Blog | Context Information Security

Most of the back-end software and infrastructure devices, which we tend to never give a second thought about, use Linux or some exotic manifestation of Unix, depending on the specific task of the node in question. Perhaps we do not give these back-end systems too much thought because they are so reliable, and are supposedly more 'failproof' than your common Windows workstation that can surprise you every other week. Or perhaps it is to avoid a headache.

It also seems to be a common belief that Linux systems are relatively secure, as making anything run on Linux as intended is a lot of effort. Even more effort would have to go into making it run malware, or to developing an exploit which would 'just work' on the unique snowflake Unix environment, lovingly configured by a systems administrator.

Nevertheless, it is these little bespoke wonders – routers, switches, servers, load-balancers, firewalls, DNS servers and other less famous characters – which provide for the "interconnectedness of all things" (Douglas Adams) in the background of their more famous front-end counterparts.

It all began with a crash

Unfortunately for everyone who appreciates the numerous benefits of the global network of information and services that we have come to know as the Internet, malicious perpetrators (sometimes still referred to as hackers, because the 90s were not that long ago, no matter what you say) are getting better at what they do in response to technology slowly but surely becoming more secure.

Perhaps one of the first major vulnerabilities that shook the community's belief that Unix is near close to untouchable, was Shellshock – an easy-to-exploit and nearly omnipresent bug in how the Unix Bash shell set and processed environment variables. It allowed attackers to remotely supply their own environment variable values resulting in the target system executing whatever commands they happened to have trailing.

In a way, every vulnerability we find – even if it is 20 years after it was written – is a good thing because we can still learn from it. Most importantly, we can adapt, which is crucial in not letting the attackers have the upper hand. In the case of Shellshock, it certainly got the community thinking and waking up from a false sense of security where it concerns Unix systems. It was inevitable that similar issues would eventually surface.

Once on a long rainy afternoon, a curious Google engineer noticed temperamental behaviour that was unusual even for the SSH service he was debugging. Segmentation faults (segfaults) are not an uncommon problem with low-level machine-to-machine interactions, where high level end-points (including the homo sapiens kind) are involved. However, in years of experience dealing with buffer overflows, reliably occurring segfaults can cause a bit of nervous twitch, especially in the smart guys at Google, who always seem to be paying attention. Another thing about mysterious segfaults – you can bet it is something to do with C.

Turns out it was. Following a long and, as we can only begin to imagine, tedious in-depth investigation of the SSH connection at fault, Google discovered that the ubiquitously used GNU C Library (glibc) was the real culprit in this case.

Ghost of libc past

It is not the first time something wrong has been found with glibc.

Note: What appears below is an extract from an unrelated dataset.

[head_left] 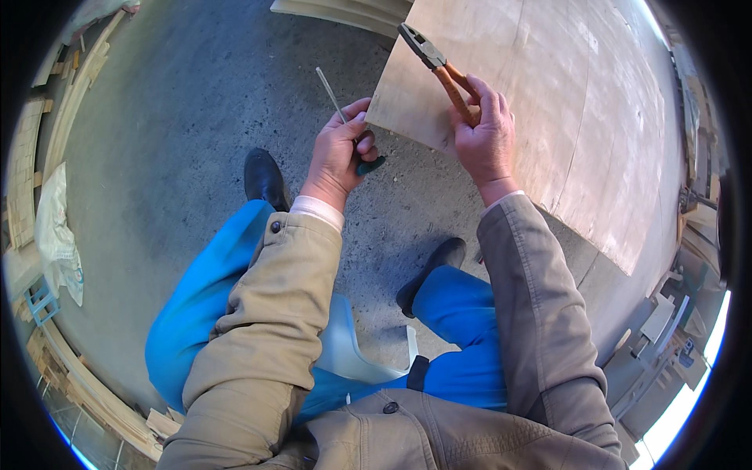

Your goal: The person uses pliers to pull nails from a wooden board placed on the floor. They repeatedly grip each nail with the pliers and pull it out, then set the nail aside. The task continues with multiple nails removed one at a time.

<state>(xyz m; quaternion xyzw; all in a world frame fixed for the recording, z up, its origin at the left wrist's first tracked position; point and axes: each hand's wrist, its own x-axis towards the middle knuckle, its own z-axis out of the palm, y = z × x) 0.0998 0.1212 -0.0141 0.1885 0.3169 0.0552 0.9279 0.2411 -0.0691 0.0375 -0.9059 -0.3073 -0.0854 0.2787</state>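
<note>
My left hand (341, 150) is closed round a screwdriver (330, 94); its thin metal shaft points up and away, and a dark green handle end shows below the fingers. That hand is beside the near left corner of a large plywood sheet (564, 102). In my right hand (487, 137) are combination pliers (439, 66) with orange-brown handles. Their dark metal jaws point up and to the left, over the sheet's left edge. The two handles stand slightly apart within my grip. The two tools do not touch each other.
Grey concrete floor (180, 102) spreads to the left. Stacked timber (27, 172) and a white plastic sack (59, 235) line the left side. More boards (345, 12) lie at the top. A pale plastic stool (341, 345) is beneath me, between my legs. Assorted items clutter the right rim.
</note>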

The GHOST vulnerability from early 2015 made a significant amount of noise in its time. Its difficult and limited exploitability, however, never made it quite as famous as Shellshock. In a way it provided a relative level of reassurance that Linux is still a tough cookie to mess with.

Oddly enough, GHOST was also related to hostname resolution via the gethostbyname() functions in glibc, which in retrospect should have led to further investigation of how the library interacts with DNS. But few versions of glibc were affected, and patching was easy; alternatively, users could just opt for using getaddrinfo() instead, which was deemed safe. As a result, the topic did not stir up too much concern and was forgotten rather quickly. However, sometimes ghosts come back to haunt the conscience of the guilty.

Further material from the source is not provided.